She came to us quiet and unassuming. Her wavy blond hair was soft to the touch. Her brown eyes piercing. Her presence dignified but easygoing. She asked for nothing but to be loved. Not that she wasn’t loved before –that’s just how she was. She demanded nothing from you but to be touched; maybe a hug or your hand resting on her head. And — of course a big bowl of food two times a day. That’s just how she was.
She came to us when she was almost six. We were to be her “retirement” home. She’s the only dog my kids remember. She helped my youngest get over her fright of big animals. She was a living pillow for their friends. She let the 4th grade class chinchilla walk on her back. She will forever be their childhood dog.
Yesterday I took her for one last walk, just she and I. It was our time to say a private good-bye. It was a sunny day, blue skies, and the spring winds were blowing her ears a bit.
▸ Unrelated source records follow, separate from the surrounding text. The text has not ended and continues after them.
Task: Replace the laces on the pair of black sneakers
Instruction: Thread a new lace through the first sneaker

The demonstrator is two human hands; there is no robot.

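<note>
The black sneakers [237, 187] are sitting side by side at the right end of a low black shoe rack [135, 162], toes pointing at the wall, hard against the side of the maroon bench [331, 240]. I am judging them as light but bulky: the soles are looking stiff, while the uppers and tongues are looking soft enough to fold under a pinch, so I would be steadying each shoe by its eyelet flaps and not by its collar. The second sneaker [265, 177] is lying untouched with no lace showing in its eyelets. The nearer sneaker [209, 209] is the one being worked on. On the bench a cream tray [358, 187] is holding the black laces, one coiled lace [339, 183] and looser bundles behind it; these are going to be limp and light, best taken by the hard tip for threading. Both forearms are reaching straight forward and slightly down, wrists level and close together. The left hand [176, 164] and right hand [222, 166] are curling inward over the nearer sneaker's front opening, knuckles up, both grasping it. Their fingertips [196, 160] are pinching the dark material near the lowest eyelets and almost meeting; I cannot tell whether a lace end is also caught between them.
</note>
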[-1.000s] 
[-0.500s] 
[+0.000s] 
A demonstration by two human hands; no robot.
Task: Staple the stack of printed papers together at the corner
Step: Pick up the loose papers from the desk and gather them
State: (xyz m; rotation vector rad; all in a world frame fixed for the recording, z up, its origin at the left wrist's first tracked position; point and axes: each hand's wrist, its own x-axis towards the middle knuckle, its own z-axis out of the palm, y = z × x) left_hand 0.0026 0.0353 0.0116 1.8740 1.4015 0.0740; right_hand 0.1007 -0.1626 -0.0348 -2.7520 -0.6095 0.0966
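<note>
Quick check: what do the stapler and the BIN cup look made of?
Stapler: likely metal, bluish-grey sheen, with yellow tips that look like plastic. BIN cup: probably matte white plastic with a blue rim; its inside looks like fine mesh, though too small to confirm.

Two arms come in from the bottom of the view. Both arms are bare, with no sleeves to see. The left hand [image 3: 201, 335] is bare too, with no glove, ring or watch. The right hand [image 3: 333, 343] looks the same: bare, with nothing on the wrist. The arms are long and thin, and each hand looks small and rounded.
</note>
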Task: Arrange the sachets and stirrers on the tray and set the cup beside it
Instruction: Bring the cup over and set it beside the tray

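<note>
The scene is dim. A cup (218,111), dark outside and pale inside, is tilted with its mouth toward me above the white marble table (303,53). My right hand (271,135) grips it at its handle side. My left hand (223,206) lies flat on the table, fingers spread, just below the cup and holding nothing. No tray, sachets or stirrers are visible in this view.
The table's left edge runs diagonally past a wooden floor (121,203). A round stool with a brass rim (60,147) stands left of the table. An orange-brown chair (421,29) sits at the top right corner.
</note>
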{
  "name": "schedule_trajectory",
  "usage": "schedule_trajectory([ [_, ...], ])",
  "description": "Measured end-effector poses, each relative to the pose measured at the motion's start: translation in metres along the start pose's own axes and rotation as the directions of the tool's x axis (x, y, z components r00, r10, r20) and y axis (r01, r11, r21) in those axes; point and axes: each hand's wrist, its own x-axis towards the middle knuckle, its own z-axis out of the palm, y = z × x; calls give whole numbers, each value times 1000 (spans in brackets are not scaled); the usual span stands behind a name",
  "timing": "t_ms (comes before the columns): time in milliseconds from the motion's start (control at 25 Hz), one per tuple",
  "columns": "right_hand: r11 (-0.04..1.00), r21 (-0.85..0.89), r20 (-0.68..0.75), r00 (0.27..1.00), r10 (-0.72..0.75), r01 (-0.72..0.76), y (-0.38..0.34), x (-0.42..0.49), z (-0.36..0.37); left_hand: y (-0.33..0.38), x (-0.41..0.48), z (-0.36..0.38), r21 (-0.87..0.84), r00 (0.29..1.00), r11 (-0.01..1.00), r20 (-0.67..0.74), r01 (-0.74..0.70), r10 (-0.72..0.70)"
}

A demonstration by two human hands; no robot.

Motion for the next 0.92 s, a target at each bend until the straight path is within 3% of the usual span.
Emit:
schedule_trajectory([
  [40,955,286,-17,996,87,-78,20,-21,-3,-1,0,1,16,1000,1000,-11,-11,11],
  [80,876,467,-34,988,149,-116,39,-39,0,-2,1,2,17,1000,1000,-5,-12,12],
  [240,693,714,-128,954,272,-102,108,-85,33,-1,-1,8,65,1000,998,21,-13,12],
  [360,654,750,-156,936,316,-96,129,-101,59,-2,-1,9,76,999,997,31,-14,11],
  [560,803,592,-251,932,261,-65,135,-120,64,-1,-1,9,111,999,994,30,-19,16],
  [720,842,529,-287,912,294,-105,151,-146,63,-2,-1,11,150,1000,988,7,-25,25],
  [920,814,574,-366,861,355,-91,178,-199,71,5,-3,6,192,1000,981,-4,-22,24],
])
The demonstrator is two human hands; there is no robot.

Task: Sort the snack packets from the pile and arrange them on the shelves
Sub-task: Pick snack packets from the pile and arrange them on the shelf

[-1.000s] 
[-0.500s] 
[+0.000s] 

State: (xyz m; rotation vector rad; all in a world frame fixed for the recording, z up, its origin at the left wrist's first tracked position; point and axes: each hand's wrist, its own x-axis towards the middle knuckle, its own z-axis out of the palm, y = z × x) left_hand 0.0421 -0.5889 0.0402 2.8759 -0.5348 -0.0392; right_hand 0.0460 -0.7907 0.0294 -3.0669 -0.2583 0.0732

She stopped to take note of various scents. This time — on this walk — I stopped too. She walked carefully, slowly, as if each step caused discomfort around the area of her tumor. This time — on this walk — I slowed my steps instead of hurrying our usual walk, and followed her lead, smelling the various scents the spring winds blew in.
The rest is mere formality with a sense of humaneness. Even if you haven’t personally experienced it, you, my friends, know our story.